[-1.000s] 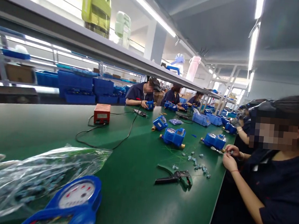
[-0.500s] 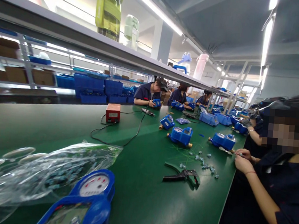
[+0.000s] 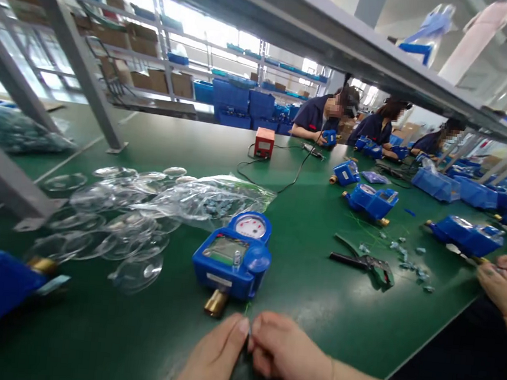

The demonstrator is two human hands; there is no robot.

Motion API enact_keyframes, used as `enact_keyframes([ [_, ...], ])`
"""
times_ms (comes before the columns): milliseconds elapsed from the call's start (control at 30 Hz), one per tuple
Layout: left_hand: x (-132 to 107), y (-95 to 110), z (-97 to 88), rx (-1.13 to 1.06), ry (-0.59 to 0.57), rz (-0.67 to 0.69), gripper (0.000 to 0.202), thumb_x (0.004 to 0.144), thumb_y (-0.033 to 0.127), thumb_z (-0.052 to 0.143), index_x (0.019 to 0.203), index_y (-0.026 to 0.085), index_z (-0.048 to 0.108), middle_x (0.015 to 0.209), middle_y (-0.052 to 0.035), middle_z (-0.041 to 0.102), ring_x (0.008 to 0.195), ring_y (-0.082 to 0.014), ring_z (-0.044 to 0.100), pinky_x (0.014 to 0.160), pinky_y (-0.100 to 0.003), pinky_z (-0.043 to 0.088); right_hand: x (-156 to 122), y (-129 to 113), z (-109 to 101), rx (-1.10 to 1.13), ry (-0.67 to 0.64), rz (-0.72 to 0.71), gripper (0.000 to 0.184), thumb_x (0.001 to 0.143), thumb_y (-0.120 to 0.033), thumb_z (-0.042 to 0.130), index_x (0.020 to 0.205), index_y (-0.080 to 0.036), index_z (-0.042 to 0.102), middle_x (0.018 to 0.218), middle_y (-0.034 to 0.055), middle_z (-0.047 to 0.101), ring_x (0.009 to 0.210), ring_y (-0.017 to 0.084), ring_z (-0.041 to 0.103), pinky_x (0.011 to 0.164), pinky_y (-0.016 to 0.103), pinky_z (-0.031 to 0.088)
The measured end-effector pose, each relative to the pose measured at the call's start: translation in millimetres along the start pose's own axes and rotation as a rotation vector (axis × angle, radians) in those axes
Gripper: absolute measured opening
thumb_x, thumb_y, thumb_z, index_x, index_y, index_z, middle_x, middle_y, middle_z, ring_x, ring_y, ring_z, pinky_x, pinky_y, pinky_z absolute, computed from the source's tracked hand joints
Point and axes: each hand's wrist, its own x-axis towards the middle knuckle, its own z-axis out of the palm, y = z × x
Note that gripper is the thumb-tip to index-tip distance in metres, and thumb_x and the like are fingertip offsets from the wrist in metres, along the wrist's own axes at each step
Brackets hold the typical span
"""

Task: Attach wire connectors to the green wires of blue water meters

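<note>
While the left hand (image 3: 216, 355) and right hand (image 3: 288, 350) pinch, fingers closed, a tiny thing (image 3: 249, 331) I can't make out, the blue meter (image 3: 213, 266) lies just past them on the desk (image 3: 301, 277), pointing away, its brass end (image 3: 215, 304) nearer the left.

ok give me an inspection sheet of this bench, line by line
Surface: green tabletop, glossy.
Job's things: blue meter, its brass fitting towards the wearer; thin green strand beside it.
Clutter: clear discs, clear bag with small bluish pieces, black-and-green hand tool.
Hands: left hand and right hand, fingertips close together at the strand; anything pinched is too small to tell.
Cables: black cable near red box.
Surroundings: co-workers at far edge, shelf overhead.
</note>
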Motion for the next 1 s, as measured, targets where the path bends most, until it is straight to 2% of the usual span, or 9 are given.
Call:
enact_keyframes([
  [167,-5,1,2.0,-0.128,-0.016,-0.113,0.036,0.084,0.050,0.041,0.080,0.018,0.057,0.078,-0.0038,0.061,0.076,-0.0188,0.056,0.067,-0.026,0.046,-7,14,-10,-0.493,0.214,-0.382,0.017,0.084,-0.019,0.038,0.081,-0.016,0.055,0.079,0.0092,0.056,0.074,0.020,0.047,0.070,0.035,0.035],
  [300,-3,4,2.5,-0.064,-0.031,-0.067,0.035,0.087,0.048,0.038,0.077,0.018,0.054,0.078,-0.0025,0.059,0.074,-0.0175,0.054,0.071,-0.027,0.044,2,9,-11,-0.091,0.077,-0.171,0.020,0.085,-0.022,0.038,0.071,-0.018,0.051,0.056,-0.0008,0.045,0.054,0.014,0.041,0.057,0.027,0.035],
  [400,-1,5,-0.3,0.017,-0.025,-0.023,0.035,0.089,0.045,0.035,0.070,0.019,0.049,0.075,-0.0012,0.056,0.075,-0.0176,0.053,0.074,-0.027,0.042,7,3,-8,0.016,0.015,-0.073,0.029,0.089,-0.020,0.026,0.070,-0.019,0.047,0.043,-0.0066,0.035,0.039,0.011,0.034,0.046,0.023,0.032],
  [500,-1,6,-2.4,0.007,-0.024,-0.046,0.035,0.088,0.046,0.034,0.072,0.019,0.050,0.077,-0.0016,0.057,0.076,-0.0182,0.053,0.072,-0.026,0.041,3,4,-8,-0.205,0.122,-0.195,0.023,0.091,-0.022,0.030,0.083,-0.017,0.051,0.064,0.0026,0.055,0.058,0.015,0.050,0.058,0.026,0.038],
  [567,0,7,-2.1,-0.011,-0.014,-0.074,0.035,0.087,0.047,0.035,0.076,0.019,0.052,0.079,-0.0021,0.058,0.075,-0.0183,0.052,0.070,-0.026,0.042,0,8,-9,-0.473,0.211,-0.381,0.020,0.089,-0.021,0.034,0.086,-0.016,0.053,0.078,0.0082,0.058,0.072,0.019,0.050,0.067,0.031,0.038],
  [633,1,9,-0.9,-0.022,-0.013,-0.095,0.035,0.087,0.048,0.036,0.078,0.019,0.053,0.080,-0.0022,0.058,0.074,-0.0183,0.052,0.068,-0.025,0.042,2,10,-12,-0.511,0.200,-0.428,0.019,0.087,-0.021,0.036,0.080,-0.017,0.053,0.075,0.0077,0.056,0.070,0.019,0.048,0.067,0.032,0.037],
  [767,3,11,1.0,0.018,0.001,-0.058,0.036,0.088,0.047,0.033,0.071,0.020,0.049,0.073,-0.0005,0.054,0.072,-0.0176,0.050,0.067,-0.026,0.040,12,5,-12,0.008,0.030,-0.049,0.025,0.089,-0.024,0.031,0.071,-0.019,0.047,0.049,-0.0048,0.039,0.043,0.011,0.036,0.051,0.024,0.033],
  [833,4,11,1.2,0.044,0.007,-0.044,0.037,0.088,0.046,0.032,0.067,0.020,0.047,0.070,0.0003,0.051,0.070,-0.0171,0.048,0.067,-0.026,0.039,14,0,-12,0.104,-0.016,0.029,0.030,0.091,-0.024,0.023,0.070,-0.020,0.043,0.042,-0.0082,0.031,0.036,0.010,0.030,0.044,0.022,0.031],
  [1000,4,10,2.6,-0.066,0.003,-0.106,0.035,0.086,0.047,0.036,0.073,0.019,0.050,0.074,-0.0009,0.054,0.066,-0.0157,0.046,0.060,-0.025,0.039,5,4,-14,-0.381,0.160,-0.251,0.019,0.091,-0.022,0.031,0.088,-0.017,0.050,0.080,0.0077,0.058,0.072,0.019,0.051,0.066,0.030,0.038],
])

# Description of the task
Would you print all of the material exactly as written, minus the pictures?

# Result of this exercise
[-1.000s] 
[-0.500s] 
[+0.000s] 

The demonstrator is two human hands; there is no robot.

Motion API enact_keyframes, used as `enact_keyframes([ [_, ...], ])`
"""
times_ms (comes before the columns): milliseconds elapsed from the call's start (control at 30 Hz), one per tuple
Layout: left_hand: x (-132 to 107), y (-95 to 110), z (-97 to 88), rx (-1.13 to 1.06), ry (-0.59 to 0.57), rz (-0.67 to 0.69), gripper (0.000 to 0.202), thumb_x (0.004 to 0.144), thumb_y (-0.033 to 0.127), thumb_z (-0.052 to 0.143), index_x (0.019 to 0.203), index_y (-0.026 to 0.085), index_z (-0.048 to 0.108), middle_x (0.015 to 0.209), middle_y (-0.052 to 0.035), middle_z (-0.041 to 0.102), ring_x (0.008 to 0.195), ring_y (-0.082 to 0.014), ring_z (-0.044 to 0.100), pinky_x (0.014 to 0.160), pinky_y (-0.100 to 0.003), pinky_z (-0.043 to 0.088); right_hand: x (-156 to 122), y (-129 to 113), z (-109 to 101), rx (-1.10 to 1.13), ry (-0.67 to 0.64), rz (-0.72 to 0.71), gripper (0.000 to 0.184), thumb_x (0.001 to 0.143), thumb_y (-0.120 to 0.033), thumb_z (-0.042 to 0.130), index_x (0.020 to 0.205), index_y (-0.080 to 0.036), index_z (-0.042 to 0.102), middle_x (0.018 to 0.218), middle_y (-0.034 to 0.055), middle_z (-0.047 to 0.101), ring_x (0.009 to 0.210), ring_y (-0.017 to 0.084), ring_z (-0.041 to 0.103), pinky_x (0.011 to 0.164), pinky_y (-0.016 to 0.103), pinky_z (-0.031 to 0.088)
The measured end-effector pose, each relative to the pose measured at the call's start: translation in millimetres along the start pose's own axes and rotation as a rotation vector (axis × angle, radians) in those axes
Gripper: absolute measured opening
thumb_x, thumb_y, thumb_z, index_x, index_y, index_z, middle_x, middle_y, middle_z, ring_x, ring_y, ring_z, pinky_x, pinky_y, pinky_z absolute, computed from the source's tracked hand joints
Point and axes: each hand's wrist, its own x-axis towards the middle knuckle, its own z-axis out of the palm, y = z × x
Note that gripper is the thumb-tip to index-tip distance in metres, and thumb_x and the like are fingertip offsets from the wrist in metres, along the wrist's own axes at each step
Brackets hold the typical span
"""

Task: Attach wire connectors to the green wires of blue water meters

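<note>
While the left hand (image 3: 216, 355) and right hand (image 3: 288, 350) pinch, fingers closed, a tiny thing (image 3: 249, 331) I can't make out, the blue meter (image 3: 213, 266) lies just past them on the desk (image 3: 301, 277), pointing away, its brass end (image 3: 215, 304) nearer the left.

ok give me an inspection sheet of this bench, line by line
Surface: green tabletop, glossy.
Job's things: blue meter, its brass fitting towards the wearer; thin green strand beside it.
Clutter: clear discs, clear bag with small bluish pieces, black-and-green hand tool.
Hands: left hand and right hand, fingertips close together at the strand; anything pinched is too small to tell.
Cables: black cable near red box.
Surroundings: co-workers at far edge, shelf overhead.
</note>
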Motion for the next 1 s, as measured, targets where the path bends most, until it is straight to 2% of the usual span, or 9 are given.
Call:
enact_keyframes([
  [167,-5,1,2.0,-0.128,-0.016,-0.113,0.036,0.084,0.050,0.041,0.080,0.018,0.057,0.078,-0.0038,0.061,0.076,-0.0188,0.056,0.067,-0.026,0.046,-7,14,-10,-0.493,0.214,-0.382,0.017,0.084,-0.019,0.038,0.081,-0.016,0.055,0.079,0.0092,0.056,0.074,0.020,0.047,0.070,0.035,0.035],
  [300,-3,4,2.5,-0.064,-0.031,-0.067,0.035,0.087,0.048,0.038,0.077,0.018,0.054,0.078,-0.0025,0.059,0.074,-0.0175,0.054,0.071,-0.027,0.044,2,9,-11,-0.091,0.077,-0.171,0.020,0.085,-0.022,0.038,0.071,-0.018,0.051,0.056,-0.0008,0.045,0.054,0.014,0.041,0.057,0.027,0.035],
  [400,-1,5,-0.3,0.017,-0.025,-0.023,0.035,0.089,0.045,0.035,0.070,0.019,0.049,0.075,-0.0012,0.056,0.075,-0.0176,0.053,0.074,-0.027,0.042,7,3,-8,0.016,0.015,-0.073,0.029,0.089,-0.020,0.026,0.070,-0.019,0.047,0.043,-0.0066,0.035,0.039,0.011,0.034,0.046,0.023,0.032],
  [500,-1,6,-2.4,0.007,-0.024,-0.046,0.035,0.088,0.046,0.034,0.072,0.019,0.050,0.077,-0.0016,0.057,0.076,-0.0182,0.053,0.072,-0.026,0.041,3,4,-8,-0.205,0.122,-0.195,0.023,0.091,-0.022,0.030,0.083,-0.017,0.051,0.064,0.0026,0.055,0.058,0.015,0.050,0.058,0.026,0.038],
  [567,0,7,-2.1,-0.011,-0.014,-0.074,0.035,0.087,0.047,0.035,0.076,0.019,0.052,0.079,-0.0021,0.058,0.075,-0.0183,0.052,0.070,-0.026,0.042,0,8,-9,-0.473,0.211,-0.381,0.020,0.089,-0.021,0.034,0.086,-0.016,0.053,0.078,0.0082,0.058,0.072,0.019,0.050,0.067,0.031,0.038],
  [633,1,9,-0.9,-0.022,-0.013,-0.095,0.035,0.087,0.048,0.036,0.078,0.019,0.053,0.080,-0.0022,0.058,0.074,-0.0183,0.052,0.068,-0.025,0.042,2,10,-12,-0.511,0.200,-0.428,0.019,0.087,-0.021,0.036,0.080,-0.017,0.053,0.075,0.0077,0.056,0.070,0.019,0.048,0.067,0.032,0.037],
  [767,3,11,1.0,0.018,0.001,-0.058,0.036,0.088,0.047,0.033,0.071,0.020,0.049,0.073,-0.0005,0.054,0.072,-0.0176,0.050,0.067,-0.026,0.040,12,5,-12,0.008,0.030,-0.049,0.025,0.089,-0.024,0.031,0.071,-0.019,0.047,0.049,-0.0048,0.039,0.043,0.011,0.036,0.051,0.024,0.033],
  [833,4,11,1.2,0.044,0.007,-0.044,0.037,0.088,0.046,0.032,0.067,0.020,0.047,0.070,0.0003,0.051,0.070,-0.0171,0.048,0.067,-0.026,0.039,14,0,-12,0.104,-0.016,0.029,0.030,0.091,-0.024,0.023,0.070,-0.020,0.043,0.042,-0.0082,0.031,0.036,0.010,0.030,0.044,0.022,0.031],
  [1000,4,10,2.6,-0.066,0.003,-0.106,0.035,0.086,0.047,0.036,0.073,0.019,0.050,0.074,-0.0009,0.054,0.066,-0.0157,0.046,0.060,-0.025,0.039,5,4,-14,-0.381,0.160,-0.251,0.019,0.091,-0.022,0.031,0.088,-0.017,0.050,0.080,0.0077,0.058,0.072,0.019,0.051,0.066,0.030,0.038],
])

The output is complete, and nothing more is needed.